Please give again, word for word, the line that contains "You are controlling" and every line after it to the end of the data, with no other lines.

------ Exercise input ------

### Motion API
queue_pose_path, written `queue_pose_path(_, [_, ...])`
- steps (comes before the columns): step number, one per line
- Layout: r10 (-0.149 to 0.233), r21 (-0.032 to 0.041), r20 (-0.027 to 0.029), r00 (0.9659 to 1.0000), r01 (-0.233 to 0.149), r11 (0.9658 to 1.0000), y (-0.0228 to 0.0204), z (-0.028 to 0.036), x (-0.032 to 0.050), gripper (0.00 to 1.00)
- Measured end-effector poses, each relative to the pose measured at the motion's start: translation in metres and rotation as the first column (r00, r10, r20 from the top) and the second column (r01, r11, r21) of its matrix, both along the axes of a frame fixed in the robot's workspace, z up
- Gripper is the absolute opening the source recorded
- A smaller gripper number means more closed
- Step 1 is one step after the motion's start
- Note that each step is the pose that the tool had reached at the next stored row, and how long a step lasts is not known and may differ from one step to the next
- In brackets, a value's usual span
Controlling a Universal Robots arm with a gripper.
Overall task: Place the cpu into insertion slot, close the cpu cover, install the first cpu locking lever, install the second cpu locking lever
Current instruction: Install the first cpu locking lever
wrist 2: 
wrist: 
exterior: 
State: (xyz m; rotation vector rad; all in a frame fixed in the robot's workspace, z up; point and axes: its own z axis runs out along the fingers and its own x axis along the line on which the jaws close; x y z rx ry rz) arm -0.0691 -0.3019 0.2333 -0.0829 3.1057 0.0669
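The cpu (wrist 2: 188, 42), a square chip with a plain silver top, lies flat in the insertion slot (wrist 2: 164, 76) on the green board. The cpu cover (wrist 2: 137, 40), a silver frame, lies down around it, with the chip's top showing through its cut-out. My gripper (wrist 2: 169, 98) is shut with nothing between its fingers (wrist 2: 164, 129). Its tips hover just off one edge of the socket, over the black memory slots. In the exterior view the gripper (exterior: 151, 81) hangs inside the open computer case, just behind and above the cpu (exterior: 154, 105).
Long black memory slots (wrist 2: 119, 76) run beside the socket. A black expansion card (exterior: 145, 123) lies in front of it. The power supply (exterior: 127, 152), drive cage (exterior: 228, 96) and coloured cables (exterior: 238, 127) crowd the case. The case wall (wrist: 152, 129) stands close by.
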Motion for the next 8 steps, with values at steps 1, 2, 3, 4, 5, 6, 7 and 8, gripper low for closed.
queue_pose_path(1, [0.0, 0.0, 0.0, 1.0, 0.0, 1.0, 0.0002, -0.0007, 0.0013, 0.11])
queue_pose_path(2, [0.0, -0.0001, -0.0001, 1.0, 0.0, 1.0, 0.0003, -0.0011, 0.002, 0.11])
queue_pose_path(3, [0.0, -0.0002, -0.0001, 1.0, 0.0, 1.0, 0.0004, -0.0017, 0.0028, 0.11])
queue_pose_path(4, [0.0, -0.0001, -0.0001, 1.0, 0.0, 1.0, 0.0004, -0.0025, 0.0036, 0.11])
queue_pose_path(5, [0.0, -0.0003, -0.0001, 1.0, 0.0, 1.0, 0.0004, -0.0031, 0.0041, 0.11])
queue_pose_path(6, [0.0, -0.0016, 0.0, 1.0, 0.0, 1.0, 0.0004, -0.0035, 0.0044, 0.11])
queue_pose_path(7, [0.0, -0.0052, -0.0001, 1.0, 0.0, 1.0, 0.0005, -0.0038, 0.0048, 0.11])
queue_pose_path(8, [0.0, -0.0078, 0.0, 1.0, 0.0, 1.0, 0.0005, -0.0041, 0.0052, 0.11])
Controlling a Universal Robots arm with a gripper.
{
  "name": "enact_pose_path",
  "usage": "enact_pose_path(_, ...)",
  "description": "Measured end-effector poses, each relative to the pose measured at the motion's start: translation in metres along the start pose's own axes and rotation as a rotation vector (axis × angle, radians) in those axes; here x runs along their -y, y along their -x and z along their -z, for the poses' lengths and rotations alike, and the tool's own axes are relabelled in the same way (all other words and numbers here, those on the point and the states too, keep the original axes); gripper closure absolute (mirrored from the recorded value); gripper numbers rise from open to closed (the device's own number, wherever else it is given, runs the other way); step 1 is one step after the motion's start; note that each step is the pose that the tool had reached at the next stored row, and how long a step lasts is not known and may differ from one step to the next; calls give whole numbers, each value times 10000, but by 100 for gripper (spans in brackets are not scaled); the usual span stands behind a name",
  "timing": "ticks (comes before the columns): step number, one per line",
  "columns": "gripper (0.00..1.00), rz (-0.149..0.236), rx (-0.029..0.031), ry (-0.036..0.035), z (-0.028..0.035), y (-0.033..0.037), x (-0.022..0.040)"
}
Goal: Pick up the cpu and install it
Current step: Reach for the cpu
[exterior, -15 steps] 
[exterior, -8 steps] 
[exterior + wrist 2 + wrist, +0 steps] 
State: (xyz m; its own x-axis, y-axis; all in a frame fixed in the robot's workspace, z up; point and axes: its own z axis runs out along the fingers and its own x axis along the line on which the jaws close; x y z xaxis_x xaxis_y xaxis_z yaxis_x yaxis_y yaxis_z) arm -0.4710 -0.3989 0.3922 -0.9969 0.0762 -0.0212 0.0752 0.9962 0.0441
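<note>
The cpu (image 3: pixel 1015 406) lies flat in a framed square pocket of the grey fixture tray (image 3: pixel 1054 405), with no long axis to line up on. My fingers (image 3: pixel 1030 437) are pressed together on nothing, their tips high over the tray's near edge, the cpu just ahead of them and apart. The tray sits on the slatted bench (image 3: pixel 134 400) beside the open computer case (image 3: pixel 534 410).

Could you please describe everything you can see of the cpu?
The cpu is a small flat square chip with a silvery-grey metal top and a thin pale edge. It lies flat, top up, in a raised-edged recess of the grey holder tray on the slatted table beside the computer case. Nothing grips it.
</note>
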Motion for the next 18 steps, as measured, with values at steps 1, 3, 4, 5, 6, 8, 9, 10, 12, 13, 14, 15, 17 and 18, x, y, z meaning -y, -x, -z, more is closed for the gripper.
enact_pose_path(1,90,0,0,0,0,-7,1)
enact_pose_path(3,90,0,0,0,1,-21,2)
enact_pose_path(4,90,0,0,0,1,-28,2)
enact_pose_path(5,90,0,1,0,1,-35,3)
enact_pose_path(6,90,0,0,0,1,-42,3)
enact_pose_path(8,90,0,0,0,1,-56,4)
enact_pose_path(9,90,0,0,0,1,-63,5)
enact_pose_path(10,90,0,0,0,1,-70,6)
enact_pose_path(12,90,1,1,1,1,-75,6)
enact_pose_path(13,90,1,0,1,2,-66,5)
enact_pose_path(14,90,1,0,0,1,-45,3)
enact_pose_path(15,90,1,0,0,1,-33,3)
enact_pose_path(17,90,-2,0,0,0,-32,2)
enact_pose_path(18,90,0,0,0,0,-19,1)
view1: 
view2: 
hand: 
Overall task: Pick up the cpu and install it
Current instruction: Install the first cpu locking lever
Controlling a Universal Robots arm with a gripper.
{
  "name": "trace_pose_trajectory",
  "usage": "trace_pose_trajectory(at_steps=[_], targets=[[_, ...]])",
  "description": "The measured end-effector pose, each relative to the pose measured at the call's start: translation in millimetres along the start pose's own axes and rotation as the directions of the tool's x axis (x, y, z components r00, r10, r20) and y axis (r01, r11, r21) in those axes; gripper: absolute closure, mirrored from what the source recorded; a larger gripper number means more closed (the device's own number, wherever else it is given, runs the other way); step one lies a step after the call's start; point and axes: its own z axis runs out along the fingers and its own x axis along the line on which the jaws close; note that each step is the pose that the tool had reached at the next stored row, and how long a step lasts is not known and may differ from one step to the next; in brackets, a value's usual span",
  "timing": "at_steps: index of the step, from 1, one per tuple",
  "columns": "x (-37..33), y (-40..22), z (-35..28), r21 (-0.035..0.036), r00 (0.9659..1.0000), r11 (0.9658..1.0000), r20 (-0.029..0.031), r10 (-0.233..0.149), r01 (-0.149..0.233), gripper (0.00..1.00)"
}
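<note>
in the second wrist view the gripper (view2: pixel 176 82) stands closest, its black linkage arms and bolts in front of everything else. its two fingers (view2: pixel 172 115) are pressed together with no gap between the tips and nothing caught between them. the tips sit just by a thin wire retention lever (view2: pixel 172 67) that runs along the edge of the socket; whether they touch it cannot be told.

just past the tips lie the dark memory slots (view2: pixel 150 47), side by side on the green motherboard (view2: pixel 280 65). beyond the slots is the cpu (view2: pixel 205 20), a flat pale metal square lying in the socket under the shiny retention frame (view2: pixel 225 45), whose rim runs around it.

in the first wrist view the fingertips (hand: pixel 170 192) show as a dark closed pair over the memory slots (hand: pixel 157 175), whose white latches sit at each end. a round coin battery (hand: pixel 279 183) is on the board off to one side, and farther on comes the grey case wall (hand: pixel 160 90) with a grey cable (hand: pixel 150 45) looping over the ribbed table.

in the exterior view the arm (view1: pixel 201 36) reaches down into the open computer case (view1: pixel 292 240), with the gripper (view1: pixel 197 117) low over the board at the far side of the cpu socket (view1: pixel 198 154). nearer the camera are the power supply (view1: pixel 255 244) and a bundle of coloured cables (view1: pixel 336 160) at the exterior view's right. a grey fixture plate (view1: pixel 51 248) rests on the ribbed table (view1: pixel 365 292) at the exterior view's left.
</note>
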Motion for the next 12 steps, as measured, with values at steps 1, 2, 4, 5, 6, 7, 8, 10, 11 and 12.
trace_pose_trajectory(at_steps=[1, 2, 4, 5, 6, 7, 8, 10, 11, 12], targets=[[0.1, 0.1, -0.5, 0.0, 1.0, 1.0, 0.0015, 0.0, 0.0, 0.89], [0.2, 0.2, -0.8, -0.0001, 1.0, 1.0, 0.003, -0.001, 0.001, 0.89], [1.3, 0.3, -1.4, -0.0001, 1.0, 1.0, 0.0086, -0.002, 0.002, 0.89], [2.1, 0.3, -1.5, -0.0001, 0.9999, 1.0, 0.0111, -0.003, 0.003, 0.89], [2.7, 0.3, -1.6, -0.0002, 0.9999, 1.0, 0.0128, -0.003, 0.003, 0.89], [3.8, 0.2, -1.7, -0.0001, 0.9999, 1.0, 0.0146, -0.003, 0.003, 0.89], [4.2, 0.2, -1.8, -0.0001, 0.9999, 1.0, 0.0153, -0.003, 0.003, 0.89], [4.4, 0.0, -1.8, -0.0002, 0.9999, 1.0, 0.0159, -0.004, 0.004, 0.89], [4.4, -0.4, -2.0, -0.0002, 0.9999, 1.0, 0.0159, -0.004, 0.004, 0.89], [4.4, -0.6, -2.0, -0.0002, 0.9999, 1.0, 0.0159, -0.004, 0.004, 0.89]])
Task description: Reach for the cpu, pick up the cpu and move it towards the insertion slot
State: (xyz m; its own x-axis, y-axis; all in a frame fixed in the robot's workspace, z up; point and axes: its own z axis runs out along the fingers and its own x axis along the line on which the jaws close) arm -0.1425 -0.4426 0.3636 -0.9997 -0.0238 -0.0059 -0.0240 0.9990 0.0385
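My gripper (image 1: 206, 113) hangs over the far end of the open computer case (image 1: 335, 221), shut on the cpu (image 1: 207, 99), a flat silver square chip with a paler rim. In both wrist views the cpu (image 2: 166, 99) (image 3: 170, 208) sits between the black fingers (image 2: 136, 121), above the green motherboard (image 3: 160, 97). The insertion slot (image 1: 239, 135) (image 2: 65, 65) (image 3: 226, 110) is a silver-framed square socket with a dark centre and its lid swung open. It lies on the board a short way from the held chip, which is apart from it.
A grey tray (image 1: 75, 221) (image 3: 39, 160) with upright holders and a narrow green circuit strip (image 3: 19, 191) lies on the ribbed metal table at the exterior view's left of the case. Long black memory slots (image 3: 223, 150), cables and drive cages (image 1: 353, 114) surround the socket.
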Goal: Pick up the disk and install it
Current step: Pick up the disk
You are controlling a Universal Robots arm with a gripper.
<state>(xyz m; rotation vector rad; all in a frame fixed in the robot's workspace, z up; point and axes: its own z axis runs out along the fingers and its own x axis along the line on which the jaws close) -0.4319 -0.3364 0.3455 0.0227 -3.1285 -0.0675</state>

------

Response.
You are controlling a Universal Robots arm with a gripper.
<state>(xyz m; rotation vector rad; all in a frame fixed in the robot's workspace, z up; point and axes: its own z axis runs out along the fingers and its own x axis along the line on which the jaws close) -0.4319 -0.3364 0.3455 0.0227 -3.1285 -0.0675</state>

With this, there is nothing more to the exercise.